Category: Bug of the Week (Page 158 of 219)

Bug of the Week: Thrips

The weather is warming, the sun is shining. Time for insects!

The tiny brown slivers in this flower are actually thrips. The easiest way to see them is to dump a flower upside down onto a white piece of paper.

If you have a microscope, look at the wings of adults. Thrips have a fringe of hairs on their wings.

I tried to get a better photograph with a doubler, but it was too windy. The flowers were bobbing around.

Caught a great photograph of a honey bee with it, though. I wonder how they interact with thrips.

Have you ever seen a thrips?

(Trivia:  Thrips is unusual because both the singular and plural forms are the same word: thrips.)

Bug of the Week: Snail

From the archives:

No, it isn’t an arthropod this week.

Our family is fond of snails. In fact we have raised the common garden snail. It is exciting when they lay the pearly round eggs.

Then each hatches into a tiny perfect snail.

Edit:  For a close-up look inside a snail egg, check Beyond the Human Eye.

In spite of their reputation for being a slow, a “motivated” snail can actually move rather quickly.

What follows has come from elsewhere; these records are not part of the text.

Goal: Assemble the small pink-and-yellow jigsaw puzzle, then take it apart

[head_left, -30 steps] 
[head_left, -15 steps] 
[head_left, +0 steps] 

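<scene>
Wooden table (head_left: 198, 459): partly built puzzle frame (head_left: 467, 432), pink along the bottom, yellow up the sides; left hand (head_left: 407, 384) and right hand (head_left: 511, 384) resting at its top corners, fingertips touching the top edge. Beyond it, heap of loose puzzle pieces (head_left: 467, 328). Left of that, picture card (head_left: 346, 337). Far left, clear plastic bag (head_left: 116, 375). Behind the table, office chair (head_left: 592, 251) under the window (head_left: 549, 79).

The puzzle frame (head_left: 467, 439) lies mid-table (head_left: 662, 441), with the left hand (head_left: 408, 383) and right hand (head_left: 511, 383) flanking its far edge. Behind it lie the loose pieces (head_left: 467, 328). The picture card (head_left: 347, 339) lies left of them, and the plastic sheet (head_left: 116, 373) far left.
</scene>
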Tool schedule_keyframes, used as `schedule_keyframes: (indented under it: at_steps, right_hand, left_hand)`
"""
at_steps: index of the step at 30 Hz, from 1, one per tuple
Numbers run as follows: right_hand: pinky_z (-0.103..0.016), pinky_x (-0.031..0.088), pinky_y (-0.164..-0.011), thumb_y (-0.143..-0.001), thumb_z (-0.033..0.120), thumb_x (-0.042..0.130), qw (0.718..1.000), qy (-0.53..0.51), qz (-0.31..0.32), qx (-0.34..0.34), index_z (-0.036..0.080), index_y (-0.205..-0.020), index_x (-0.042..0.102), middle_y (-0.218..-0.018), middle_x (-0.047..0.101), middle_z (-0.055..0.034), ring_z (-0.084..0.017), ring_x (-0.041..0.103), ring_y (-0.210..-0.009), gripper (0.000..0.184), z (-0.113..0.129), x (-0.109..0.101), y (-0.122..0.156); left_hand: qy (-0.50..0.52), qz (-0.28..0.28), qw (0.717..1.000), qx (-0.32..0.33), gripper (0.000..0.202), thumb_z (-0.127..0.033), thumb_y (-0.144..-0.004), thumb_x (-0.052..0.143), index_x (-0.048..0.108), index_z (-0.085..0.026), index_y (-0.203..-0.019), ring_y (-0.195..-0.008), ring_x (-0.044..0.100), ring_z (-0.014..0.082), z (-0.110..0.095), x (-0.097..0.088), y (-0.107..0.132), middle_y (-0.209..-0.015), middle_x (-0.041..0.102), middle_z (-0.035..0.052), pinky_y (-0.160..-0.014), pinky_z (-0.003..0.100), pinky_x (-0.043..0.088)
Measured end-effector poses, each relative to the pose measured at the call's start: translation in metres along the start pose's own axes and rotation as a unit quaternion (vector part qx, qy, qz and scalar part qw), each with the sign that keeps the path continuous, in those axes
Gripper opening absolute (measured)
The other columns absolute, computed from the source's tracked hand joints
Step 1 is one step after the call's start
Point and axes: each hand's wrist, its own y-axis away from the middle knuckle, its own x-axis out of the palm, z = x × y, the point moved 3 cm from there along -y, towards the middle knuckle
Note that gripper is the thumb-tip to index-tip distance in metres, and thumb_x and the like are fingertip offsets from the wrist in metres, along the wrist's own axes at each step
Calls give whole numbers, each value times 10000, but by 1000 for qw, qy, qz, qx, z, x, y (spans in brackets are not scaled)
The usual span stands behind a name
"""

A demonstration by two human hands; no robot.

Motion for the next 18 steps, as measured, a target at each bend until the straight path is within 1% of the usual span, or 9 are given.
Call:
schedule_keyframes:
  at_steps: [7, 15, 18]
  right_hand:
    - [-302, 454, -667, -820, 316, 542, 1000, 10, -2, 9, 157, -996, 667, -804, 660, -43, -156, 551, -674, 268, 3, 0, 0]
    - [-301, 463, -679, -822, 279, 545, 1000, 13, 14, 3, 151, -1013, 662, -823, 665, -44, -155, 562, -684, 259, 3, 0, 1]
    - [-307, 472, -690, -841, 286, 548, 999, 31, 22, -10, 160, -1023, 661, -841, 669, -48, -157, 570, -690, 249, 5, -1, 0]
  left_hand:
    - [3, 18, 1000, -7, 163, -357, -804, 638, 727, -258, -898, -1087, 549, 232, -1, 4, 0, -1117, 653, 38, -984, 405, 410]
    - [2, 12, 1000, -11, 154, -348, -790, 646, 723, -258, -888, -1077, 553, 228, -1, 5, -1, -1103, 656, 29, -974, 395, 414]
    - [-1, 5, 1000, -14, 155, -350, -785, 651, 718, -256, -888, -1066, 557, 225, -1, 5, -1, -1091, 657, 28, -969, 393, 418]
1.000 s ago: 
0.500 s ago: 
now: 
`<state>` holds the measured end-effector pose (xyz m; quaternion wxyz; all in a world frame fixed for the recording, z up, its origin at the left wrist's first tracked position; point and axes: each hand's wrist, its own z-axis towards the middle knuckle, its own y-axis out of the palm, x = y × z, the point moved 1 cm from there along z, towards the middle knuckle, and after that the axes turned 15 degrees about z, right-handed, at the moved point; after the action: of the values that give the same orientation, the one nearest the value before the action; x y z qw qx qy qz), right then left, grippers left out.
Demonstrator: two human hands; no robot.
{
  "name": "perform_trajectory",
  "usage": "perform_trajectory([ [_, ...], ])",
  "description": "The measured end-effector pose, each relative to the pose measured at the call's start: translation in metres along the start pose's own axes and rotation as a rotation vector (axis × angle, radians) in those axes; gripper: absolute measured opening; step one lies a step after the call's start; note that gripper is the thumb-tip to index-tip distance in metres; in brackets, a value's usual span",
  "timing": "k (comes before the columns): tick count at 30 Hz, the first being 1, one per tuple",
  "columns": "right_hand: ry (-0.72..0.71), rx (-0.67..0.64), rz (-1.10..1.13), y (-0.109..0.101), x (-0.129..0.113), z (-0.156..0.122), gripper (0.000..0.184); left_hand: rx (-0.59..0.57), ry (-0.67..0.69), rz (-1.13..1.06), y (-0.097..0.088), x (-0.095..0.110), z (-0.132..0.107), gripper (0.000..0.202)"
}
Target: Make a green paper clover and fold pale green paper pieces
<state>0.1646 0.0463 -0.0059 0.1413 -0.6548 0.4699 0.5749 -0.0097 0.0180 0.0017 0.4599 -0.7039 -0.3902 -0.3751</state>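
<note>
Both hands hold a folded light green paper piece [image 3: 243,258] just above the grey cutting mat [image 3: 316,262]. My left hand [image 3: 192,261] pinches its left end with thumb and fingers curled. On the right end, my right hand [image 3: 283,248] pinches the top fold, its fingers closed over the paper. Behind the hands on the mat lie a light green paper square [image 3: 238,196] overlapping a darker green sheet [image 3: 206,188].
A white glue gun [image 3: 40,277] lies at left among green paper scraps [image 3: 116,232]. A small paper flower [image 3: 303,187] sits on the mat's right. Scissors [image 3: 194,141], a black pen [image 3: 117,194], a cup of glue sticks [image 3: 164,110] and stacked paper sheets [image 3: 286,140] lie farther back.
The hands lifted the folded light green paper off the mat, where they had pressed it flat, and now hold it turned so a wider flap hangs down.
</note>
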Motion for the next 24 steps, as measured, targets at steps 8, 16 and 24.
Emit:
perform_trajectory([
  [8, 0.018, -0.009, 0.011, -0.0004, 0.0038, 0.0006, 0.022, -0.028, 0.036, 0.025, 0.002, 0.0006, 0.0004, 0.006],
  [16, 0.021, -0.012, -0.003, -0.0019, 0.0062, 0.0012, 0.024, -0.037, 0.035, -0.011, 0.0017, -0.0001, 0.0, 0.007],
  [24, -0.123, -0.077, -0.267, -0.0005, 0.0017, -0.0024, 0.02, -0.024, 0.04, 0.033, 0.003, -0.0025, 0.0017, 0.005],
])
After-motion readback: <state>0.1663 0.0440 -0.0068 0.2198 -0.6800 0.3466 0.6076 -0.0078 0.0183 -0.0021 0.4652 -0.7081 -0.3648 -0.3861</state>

Have you ever spent time watching a snail?

Bug of the Week: Aphids

Aphids are actually cool insects.

Look at the way the light passes through their antennae and the “tailpipes” on their back ends, which are technically called cornicles.

But most aphids are cool insects in another way, too. They like cool weather. As soon as it gets relatively warm here in Arizona, they are gone.

In fact that one with wings, called an alate, is probably getting ready to go. Can you see the “tube” it uses to suck juices from the flower bud? That’s called a proboscis.

When aphids arrive where you live, see what you can discover from looking at them closely. Let us know what you find out.